National Association of the Deaf v. Netflix, 869 F.Supp.2d 196 (D. Mass. 2012). The plaintiffs alleged that much of the content on the streaming platform’s “Watch Instantly” feature did not include closed captions or subtitles, and thus violated the ADA. In denying Netflix’s motion to dismiss, the judge ruled that Netflix’s video streaming website was a place of public accommodation within the meaning of the ADA, despite the company’s contentions that the ADA did not include web-based services as a specific example of a public accommodation, and that the website could only be accessed in private residences.
Robles v. Domino’s Pizza, LLC, 913 F.3d 898 (9th Cir. 2019). The plaintiff, who was blind, filed a lawsuit accusing the pizza chain of violating Title III of the ADA. Specifically, he claimed that Domino’s website and mobile app were inaccessible for screen reader users. In defense, Domino’s argued that because the ADA doesn’t contain technical requirements for web accessibility, Title III did not apply. In reversing the lower court’s decision dismissing the plaintiff’s action, the Ninth Circuit wrote, “while we understand why Domino’s wants the DOJ to issue specific guidelines for website and app accessibility, the Constitution only requires that Domino’s receive fair notice of its legal duties, not a blueprint for compliance with its statutory obligations.”
National Association of the Deaf v. Harvard University, 377 F.Supp.3d 49 (D. Mass. 2019). The plaintiffs alleged that the university’s failure to provide accurate and timely captioning of online audiovisual content hosted by university and third-party websites constituted discrimination against deaf persons in violation of the ADA. In denying the university’s motion to dismiss, the judge ruled that online audiovisual content hosted by the university’s website, including video recordings of class lectures made freely available to general public, was subject to the antidiscrimination requirements in Title III of the ADA, notwithstanding any lack of nexus to a physical place, and regardless of whether the audiovisual content originated with a third party, where the university was a public accommodation.
Gil v.

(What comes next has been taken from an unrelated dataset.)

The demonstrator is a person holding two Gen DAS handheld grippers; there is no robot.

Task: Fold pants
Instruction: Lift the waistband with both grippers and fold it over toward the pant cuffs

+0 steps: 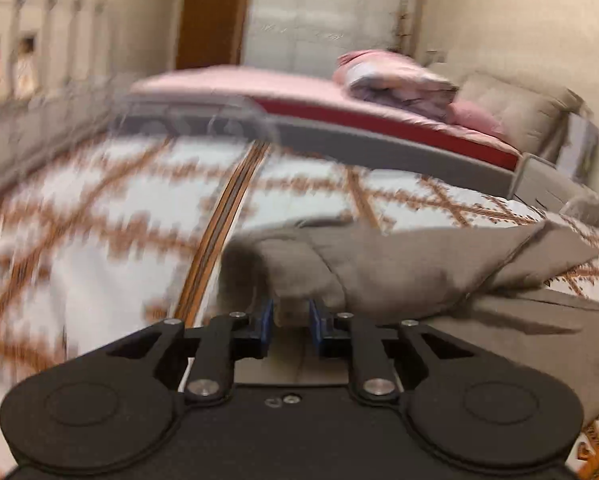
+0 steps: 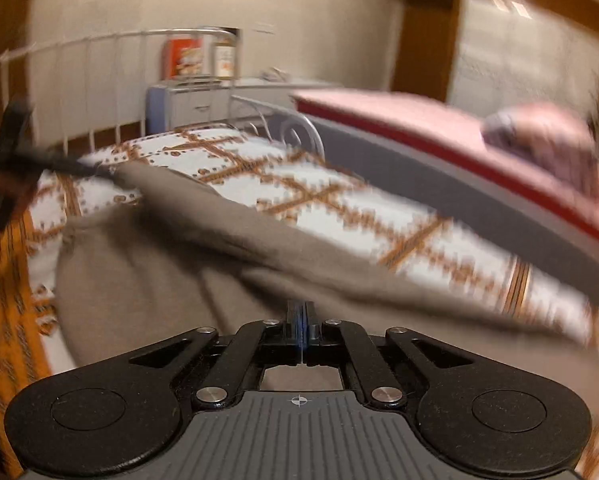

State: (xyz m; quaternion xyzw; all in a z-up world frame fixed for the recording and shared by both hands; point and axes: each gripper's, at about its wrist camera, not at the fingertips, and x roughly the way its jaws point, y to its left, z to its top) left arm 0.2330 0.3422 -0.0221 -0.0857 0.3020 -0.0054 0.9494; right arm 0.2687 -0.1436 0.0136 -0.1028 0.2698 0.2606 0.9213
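Over patterned bedspread (image 1: pixel 99 208): both tongs, left (image 1: pixel 291 314) and right (image 2: pixel 299 316), clenched on pants (image 1: pixel 399 268) edge.

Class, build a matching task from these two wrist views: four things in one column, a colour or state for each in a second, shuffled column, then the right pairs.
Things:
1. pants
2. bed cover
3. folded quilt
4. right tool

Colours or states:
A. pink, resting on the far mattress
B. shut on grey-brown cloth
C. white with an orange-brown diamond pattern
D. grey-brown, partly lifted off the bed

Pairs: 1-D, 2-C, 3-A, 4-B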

Winn-Dixie Stores, Inc., 993 F.3d 1266 (11th Cir. 2021). The plaintiff, who was legally blind, brought suit against Winn-Dixie claiming he was unable to use the grocery store’s website. In ruling that websites are not places of public accommodation, the Eleventh Circuit noted that the ADA “describes twelve types of locations that are public accommodations. All of these listed types of locations are tangible, physical places. No intangible places or spaces, such as websites, are listed. Thus, we conclude that, pursuant to the plain language of Title III of the ADA, public accommodations are limited to actual, physical places.”
Plaintiffs have experienced consistent success in website accessibility lawsuits across multiple jurisdictions, including Massachusetts, in recent years. In addition, the DOJ recently published website accessibility guidelines, and has made clear that web accessibility is a priority.
Massachusetts businesses, and state and local governments, with public-facing websites should be mindful of the trends, growing legal precedent, and the DOJ’s stated priority in this area, and seek to avoid potential exposure under the ADA by ensuring that their websites are compliant with commonly accepted standards of accessibility.